_Activity_
Omit all images, then repeat exactly the lines below from the one containing "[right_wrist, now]" through the one containing "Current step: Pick", both ends included.
++++ Material for this task ++++
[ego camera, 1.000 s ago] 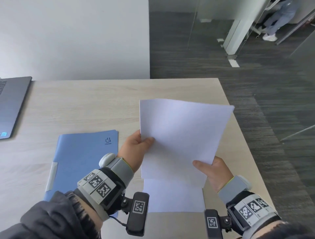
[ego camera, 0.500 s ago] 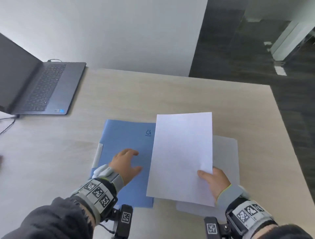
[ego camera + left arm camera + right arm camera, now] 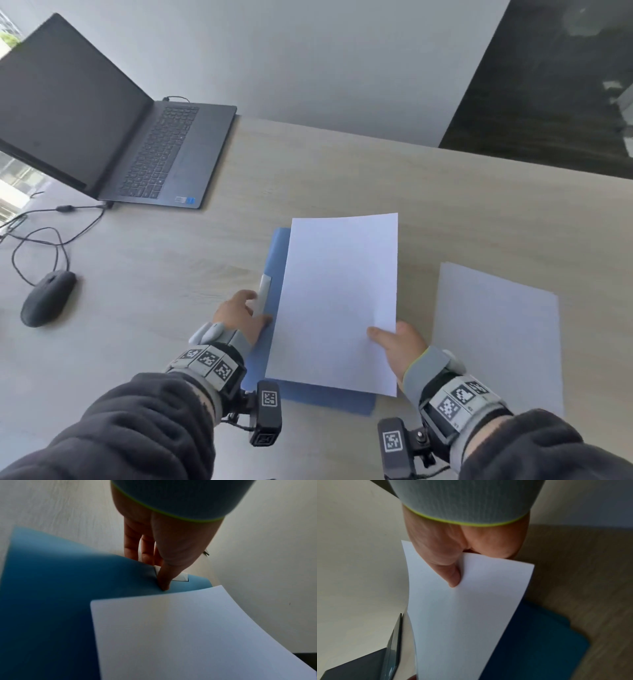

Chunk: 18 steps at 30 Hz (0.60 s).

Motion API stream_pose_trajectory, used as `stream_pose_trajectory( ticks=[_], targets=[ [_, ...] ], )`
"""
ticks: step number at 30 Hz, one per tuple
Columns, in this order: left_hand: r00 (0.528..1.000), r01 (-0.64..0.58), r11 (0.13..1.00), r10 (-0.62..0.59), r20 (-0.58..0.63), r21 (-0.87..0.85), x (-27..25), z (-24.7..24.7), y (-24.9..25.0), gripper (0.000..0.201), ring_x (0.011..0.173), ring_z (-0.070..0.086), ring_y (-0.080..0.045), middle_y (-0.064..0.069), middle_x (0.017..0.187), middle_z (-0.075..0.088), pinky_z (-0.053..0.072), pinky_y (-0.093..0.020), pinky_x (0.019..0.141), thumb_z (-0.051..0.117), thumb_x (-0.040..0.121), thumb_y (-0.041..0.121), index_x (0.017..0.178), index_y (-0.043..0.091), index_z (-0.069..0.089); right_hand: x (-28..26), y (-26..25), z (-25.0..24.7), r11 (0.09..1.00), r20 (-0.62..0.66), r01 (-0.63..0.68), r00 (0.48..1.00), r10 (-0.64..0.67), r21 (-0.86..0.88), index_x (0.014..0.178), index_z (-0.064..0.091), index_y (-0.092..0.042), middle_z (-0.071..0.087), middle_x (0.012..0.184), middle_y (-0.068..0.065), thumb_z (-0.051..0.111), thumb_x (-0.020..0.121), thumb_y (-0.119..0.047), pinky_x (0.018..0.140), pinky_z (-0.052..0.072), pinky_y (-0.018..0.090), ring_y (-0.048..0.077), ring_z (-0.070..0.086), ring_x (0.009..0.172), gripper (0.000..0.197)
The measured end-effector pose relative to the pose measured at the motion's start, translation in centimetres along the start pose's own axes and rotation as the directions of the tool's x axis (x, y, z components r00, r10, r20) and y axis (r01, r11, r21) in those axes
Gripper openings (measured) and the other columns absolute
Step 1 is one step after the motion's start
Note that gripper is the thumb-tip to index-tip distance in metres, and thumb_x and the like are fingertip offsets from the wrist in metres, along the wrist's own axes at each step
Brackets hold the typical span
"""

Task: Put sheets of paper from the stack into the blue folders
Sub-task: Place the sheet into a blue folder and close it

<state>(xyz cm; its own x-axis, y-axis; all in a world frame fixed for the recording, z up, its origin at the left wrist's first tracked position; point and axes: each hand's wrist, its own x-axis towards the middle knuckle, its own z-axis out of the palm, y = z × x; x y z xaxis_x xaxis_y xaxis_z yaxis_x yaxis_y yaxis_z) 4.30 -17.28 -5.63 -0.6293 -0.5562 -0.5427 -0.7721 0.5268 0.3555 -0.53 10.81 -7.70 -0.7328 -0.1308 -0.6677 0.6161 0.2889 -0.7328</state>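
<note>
A blue folder (image 3: 279, 246) lies closed on the desk in front of me. My right hand (image 3: 397, 346) pinches the near right corner of a white sheet (image 3: 339, 301), thumb on top, and holds it over the folder, hiding most of the cover. In the right wrist view the sheet (image 3: 462, 615) hangs above the folder (image 3: 539, 635). My left hand (image 3: 245, 313) is at the folder's left edge by its white label. In the left wrist view its thumb (image 3: 164, 582) presses on the folder (image 3: 60, 588) while the fingers reach past the edge. The paper stack (image 3: 496, 342) lies to the right.
An open laptop (image 3: 161, 154) stands at the back left of the wooden desk (image 3: 342, 178). A black mouse (image 3: 48, 298) and its cable (image 3: 54, 236) lie at the left. The desk's right edge runs just beyond the paper stack.
My right hand has carried the sheet left, from over the stack to over the folder. My left hand has slid from the folder's cover to its left edge.
</note>
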Motion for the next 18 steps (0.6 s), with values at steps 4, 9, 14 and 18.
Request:
stream_pose_trajectory(
  ticks=[4,9,14,18],
  targets=[
    [0.999,-0.012,0.997,0.016,0.050,-0.075,0.4,-0.5,-0.6,0.032,0.073,0.058,-0.017,0.007,0.084,0.060,0.048,-0.031,0.071,0.073,0.078,0.031,0.104,0.025,0.056,0.4,-0.6,2.4,0.999,-0.046,0.015,0.999,-0.016,-0.030,0.095,0.070,-0.009,0.073,0.096,0.017,0.063,0.089,-0.006,0.086,0.056,0.047,0.037,0.069,0.090,0.010],
    [0.993,-0.014,0.969,0.043,0.111,-0.248,1.2,-1.2,-2.0,0.022,0.072,0.065,-0.024,0.000,0.078,0.068,0.060,-0.042,0.077,0.081,0.072,0.029,0.083,0.020,0.064,0.8,-0.3,2.8,0.993,-0.095,0.028,0.995,-0.039,-0.113,0.096,0.069,-0.008,0.072,0.096,0.014,0.064,0.089,-0.011,0.086,0.053,0.041,0.034,0.067,0.091,0.010],
    [0.970,-0.036,0.974,0.088,0.225,-0.223,1.6,-2.1,-2.3,0.022,0.062,0.060,-0.026,-0.004,0.077,0.064,0.059,-0.041,0.066,0.076,0.077,0.024,0.089,0.011,0.062,1.6,0.2,3.0,0.989,-0.149,0.007,0.988,-0.029,-0.149,0.096,0.070,-0.003,0.073,0.096,0.018,0.068,0.086,-0.014,0.087,0.054,0.046,0.037,0.068,0.092,0.015],
    [0.945,-0.004,0.957,0.099,0.313,-0.290,2.3,-3.0,-3.0,0.013,0.064,0.064,-0.025,-0.006,0.079,0.064,0.056,-0.032,0.050,0.070,0.083,0.011,0.093,0.010,0.062,2.0,0.2,3.4,0.991,-0.165,-0.036,0.986,0.015,-0.126,0.090,0.071,-0.009,0.074,0.093,0.017,0.069,0.084,-0.013,0.088,0.055,0.053,0.039,0.069,0.090,0.007]
  ],
)
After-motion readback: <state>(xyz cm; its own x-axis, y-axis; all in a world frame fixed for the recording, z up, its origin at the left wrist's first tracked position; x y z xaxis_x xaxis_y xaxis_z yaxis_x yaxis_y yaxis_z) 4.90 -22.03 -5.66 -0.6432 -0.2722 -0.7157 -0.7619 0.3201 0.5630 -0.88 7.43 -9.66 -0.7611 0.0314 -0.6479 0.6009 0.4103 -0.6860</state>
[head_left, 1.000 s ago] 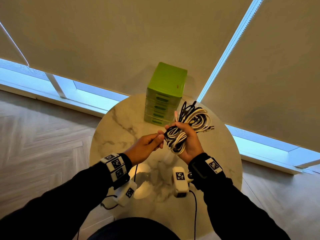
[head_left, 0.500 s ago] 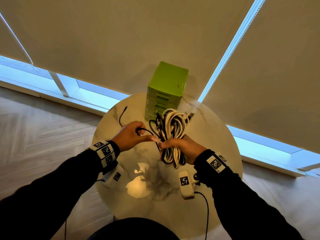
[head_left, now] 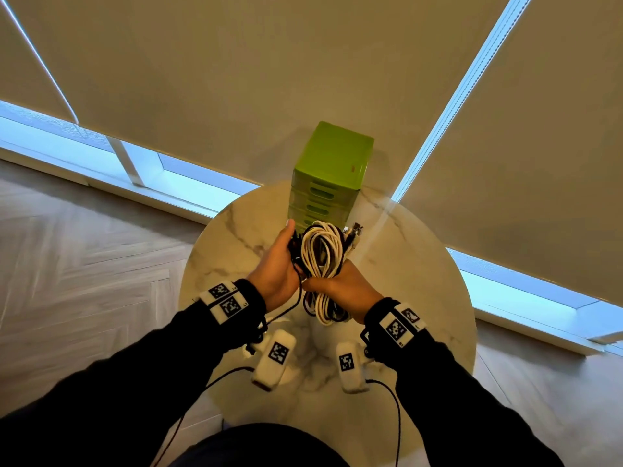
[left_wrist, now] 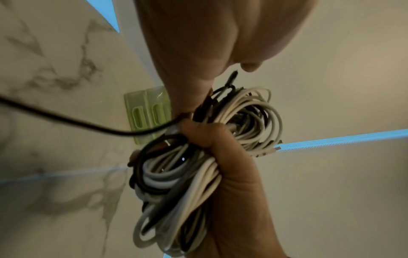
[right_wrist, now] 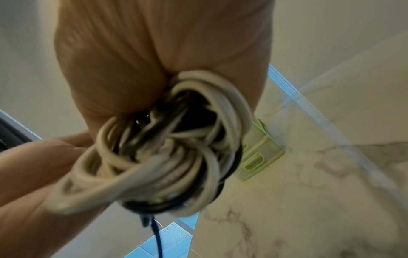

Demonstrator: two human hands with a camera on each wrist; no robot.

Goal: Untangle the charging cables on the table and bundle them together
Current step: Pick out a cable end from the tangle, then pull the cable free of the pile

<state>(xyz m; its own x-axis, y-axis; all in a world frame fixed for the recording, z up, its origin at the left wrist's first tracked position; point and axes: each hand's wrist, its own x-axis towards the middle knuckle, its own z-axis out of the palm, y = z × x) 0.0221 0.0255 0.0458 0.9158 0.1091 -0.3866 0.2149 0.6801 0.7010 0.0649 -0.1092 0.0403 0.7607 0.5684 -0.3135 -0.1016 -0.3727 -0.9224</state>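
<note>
A coiled bundle of white and black charging cables [head_left: 320,254] is held up above the round marble table [head_left: 229,244]. My right hand [head_left: 337,286] grips the bundle round its middle, with loops sticking out above and below the fist. My left hand [head_left: 278,264] lies against the bundle's left side and holds a loose black cable [head_left: 296,299], which trails down under the wrists. In the left wrist view the black cable [left_wrist: 66,120] runs in from the left to the bundle [left_wrist: 176,174]. In the right wrist view, the coils [right_wrist: 165,148] fill the palm.
A green drawer unit [head_left: 332,173] stands at the table's far edge, just behind the bundle. Beige roller blinds [head_left: 269,79] hang behind it. Wrist camera modules [head_left: 274,358] and their black leads hang below both wrists over the near half of the table.
My left hand has come in from the left with the black cable and now lies against the bundle. The right hand has turned the bundle more upright and lifted it toward the drawers.
</note>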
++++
_Exercise response_
[right_wrist, now] 

Demonstrator: two human hands with a camera on each wrist; no robot.

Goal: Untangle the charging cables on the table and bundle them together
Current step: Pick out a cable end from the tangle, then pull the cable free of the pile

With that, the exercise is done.